Connected charity
: Witness the phenomenal response to Amazon’s call for tsunami charity — $3.5 million at midnight — the Washington Post notes a fundamental shift in how charity works, thanks to online.
Like never before, people are turning to the Internet to donate money, the latest step in a revolution that has altered everything from shopping to presidential campaigns.
“This is like 1951, when television really took off,” Paul Saffo, director of the Silicon Valley-based Institute for the Future, said yesterday. “We are in the middle of a fundamental shift from mass media to the personal media of computers and the Internet, and charitable giving is a logical progression.”

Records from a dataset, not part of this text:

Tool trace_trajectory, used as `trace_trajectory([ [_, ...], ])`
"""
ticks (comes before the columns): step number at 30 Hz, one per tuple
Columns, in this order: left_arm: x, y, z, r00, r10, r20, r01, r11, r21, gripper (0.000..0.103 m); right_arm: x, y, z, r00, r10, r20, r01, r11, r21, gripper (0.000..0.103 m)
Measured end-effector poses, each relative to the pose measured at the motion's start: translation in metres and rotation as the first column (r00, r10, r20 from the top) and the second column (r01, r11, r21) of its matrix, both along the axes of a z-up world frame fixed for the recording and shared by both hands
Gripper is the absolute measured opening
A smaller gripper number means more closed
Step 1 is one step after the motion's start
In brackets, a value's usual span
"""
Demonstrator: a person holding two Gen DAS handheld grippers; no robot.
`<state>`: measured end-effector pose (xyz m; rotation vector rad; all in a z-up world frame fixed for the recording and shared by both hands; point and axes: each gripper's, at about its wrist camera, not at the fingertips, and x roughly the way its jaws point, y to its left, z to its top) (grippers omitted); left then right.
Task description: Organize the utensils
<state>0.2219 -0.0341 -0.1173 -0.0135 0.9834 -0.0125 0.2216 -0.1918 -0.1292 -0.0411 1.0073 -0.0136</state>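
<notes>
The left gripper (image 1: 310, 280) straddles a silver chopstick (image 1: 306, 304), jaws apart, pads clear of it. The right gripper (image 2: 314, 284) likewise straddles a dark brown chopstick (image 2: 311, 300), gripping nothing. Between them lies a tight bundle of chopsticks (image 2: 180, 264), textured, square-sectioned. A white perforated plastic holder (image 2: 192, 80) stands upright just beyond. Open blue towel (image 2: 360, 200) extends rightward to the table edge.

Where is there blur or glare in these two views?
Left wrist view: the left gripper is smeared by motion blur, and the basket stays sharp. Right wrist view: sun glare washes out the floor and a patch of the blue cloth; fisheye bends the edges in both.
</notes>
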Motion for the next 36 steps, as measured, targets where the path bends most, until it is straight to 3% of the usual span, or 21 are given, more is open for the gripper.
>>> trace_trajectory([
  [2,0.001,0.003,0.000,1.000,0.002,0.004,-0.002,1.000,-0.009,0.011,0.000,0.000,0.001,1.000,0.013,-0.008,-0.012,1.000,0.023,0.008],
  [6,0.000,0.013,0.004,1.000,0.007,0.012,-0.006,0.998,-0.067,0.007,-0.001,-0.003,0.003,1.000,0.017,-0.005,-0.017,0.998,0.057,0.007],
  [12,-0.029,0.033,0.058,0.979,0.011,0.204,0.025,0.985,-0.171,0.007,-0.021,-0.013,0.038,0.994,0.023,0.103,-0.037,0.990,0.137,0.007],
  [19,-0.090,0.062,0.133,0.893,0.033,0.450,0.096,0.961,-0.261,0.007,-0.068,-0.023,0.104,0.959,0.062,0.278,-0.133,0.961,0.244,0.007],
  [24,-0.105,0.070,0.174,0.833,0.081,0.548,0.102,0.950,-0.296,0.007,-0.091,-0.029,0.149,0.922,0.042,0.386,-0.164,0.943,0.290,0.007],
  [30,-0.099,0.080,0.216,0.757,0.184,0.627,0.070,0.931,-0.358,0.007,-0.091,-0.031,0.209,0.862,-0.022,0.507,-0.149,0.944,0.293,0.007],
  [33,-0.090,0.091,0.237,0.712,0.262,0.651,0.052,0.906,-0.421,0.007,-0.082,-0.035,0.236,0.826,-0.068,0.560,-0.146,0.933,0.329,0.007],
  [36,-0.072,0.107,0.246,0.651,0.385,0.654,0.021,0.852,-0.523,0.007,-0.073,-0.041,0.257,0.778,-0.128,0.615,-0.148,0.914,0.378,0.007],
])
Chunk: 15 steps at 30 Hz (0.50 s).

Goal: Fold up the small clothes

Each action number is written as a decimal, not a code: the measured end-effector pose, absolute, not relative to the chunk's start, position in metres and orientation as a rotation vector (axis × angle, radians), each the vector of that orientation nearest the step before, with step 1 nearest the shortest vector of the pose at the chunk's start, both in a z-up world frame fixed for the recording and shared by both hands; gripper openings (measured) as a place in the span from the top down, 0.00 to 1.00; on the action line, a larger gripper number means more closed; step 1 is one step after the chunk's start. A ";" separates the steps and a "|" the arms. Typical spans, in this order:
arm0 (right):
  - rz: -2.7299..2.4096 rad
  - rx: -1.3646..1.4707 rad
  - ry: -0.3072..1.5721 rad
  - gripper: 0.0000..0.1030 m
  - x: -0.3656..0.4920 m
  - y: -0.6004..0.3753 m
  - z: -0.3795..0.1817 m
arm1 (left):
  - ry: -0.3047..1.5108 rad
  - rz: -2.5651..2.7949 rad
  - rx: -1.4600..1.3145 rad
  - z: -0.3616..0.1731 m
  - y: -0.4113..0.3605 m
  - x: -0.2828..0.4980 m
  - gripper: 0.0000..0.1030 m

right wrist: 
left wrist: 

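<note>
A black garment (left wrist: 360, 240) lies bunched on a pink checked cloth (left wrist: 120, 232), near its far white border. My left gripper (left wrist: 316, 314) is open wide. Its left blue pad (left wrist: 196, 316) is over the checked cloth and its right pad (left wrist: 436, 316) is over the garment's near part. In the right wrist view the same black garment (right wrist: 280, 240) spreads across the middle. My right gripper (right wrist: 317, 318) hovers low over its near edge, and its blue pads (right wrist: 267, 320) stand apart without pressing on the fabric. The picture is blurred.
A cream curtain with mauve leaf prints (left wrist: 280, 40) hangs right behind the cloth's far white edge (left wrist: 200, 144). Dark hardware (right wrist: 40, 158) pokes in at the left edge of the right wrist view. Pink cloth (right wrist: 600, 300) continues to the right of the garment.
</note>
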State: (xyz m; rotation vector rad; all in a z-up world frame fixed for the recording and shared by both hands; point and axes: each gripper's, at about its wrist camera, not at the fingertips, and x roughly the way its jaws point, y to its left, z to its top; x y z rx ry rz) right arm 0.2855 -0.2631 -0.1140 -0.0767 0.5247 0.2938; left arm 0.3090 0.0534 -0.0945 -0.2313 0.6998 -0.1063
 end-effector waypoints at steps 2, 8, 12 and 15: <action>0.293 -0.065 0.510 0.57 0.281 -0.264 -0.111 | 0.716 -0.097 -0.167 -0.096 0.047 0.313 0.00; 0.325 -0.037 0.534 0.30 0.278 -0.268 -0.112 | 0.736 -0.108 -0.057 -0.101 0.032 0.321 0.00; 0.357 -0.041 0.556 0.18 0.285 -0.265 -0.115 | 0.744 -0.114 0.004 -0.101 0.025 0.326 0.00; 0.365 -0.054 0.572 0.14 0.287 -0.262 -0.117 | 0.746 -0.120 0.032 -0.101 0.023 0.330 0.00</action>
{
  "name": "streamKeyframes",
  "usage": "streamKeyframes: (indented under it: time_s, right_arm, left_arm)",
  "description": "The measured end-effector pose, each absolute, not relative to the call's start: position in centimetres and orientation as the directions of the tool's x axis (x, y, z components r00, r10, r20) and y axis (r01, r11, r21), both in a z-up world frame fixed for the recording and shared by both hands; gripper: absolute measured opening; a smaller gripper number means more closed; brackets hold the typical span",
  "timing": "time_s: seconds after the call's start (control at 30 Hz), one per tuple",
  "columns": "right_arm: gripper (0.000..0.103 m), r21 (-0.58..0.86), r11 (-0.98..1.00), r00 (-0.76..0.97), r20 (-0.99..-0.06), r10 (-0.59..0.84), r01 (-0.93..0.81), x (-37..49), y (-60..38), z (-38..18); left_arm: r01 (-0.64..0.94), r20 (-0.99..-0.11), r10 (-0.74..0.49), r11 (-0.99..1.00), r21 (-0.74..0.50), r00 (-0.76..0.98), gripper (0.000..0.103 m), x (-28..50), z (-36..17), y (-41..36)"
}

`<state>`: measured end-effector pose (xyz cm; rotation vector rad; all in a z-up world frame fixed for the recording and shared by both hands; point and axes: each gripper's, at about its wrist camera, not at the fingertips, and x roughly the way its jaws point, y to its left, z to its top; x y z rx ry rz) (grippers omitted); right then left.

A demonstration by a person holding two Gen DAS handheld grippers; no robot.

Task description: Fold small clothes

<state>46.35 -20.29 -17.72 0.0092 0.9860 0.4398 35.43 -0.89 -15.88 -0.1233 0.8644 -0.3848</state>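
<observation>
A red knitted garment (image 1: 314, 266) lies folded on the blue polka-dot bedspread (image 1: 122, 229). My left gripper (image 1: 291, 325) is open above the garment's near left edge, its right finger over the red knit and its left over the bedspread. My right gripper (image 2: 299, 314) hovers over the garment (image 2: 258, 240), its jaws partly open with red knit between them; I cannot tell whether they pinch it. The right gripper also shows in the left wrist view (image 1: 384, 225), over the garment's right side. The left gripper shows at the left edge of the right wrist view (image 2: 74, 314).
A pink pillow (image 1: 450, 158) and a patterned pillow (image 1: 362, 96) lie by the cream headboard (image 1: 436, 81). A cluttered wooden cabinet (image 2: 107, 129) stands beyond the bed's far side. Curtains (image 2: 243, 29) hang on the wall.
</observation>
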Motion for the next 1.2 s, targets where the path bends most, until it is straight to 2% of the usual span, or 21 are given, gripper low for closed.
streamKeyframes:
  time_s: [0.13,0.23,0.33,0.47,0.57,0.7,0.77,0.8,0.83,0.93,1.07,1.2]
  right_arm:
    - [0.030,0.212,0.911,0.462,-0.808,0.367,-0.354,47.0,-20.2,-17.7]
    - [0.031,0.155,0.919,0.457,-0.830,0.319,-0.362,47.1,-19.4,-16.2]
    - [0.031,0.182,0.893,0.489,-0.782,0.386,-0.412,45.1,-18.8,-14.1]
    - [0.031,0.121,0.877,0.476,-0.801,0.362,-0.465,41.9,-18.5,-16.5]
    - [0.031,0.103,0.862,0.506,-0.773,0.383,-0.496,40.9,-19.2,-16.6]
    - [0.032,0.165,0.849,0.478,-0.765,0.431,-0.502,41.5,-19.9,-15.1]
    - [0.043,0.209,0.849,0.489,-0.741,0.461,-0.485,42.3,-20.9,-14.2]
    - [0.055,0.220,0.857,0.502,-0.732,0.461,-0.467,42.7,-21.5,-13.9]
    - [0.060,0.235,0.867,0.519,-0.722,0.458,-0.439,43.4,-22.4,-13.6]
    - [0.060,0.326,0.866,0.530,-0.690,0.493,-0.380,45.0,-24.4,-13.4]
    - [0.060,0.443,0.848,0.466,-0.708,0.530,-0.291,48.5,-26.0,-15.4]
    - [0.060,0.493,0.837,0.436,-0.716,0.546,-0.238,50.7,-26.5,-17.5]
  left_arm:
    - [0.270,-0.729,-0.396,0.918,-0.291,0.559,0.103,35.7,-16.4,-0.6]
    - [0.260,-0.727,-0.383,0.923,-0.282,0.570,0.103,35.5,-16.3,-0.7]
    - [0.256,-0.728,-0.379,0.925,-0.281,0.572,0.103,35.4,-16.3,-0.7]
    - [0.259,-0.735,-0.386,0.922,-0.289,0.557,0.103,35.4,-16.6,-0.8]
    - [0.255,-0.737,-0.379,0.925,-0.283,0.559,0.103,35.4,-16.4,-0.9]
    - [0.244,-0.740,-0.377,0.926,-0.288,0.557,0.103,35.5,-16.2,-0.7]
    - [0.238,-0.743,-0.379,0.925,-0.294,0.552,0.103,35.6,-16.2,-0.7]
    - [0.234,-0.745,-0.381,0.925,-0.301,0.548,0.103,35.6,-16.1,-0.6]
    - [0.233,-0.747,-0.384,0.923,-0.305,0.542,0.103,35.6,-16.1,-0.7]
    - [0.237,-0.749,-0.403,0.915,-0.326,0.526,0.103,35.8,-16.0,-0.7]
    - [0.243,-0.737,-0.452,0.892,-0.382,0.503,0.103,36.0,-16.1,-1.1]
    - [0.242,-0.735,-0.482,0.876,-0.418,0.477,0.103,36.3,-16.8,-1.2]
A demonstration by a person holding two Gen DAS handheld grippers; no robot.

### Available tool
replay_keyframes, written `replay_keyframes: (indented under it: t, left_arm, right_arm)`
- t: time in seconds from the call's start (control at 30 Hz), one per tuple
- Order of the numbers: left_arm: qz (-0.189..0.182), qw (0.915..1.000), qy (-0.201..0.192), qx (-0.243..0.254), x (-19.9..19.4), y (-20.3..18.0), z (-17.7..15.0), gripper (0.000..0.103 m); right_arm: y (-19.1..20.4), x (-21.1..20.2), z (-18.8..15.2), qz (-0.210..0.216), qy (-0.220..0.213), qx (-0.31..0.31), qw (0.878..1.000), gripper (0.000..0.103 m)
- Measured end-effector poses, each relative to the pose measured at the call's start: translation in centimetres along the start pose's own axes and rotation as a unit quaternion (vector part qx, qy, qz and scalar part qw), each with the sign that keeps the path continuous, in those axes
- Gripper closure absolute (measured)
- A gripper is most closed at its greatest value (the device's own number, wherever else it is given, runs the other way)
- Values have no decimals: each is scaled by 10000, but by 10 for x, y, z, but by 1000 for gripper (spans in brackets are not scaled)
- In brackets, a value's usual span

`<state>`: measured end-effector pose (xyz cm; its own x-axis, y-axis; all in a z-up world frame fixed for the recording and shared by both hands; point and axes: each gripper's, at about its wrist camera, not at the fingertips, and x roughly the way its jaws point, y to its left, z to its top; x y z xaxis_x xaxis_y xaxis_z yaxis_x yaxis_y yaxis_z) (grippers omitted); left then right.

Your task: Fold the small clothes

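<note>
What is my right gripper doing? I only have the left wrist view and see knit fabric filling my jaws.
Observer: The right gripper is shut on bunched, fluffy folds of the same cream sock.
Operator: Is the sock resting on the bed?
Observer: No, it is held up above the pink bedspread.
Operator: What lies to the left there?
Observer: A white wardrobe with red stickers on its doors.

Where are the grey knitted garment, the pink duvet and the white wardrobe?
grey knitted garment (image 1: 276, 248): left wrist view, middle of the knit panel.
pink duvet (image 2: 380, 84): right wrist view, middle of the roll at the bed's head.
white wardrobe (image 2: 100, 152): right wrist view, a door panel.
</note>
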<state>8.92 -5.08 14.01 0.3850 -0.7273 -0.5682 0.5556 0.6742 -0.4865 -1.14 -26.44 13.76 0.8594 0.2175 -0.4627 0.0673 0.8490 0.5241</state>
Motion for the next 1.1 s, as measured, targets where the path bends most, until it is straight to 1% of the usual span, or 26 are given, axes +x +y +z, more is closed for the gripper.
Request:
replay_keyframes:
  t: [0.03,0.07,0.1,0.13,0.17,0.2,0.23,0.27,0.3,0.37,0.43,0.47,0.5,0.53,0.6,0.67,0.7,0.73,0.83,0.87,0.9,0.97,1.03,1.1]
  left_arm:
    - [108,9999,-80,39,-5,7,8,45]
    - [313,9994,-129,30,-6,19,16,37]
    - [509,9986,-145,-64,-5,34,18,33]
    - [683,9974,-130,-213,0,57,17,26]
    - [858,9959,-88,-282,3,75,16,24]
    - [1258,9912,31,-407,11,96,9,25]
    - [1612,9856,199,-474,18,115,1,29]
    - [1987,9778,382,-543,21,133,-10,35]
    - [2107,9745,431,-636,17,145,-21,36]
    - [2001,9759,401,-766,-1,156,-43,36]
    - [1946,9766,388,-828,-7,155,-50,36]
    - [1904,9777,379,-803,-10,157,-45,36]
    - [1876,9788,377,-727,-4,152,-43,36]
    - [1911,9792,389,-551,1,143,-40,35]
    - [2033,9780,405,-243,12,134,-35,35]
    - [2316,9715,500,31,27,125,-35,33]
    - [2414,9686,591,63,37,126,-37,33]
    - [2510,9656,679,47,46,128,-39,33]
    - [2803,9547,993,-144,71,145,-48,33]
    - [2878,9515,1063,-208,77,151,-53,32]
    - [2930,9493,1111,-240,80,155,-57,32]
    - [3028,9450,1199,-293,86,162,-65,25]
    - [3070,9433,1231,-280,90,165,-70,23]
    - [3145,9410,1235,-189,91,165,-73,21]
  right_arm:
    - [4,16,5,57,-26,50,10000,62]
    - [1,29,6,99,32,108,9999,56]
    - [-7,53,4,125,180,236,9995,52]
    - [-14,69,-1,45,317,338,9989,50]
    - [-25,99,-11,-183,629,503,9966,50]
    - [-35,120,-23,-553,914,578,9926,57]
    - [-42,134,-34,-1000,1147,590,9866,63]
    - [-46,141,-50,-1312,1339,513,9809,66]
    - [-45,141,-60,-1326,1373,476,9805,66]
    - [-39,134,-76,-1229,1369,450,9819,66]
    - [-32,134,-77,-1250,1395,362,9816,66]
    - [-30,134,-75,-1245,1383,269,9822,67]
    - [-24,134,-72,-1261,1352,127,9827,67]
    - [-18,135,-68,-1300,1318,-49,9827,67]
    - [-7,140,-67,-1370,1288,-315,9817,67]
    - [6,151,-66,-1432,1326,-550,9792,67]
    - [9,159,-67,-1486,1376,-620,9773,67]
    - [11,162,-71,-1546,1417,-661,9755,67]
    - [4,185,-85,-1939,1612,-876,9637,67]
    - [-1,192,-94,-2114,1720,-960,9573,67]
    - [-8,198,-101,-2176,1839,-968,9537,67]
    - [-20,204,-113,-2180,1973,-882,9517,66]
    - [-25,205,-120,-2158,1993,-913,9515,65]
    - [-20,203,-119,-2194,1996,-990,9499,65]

At Amazon.com alone, more than 53,000 people had donated more than $3 million by yesterday evening after the company made an urgent appeal on its home page. Catholic Relief Services was so overwhelmed with Web traffic that its site crashed. Online donations to the Red Cross outstripped traditional phone banks by more than 2 to 1….
Much of that giving came from people sitting at their computers. That has happened before, primarily after the Sept. 11, 2001, terrorist attacks. But relief officials said the scale of online giving has grown dramatically since then….
“It definitely came as a groundswell from our employees,” said Amazon.com spokesman Craig Berman. “As soon as it went up, we started seeing donations kick in. It was virtually instantaneous.”
The only other time Amazon.com made a similar posting was after Sept. 11, when it raised more than $6.8 million.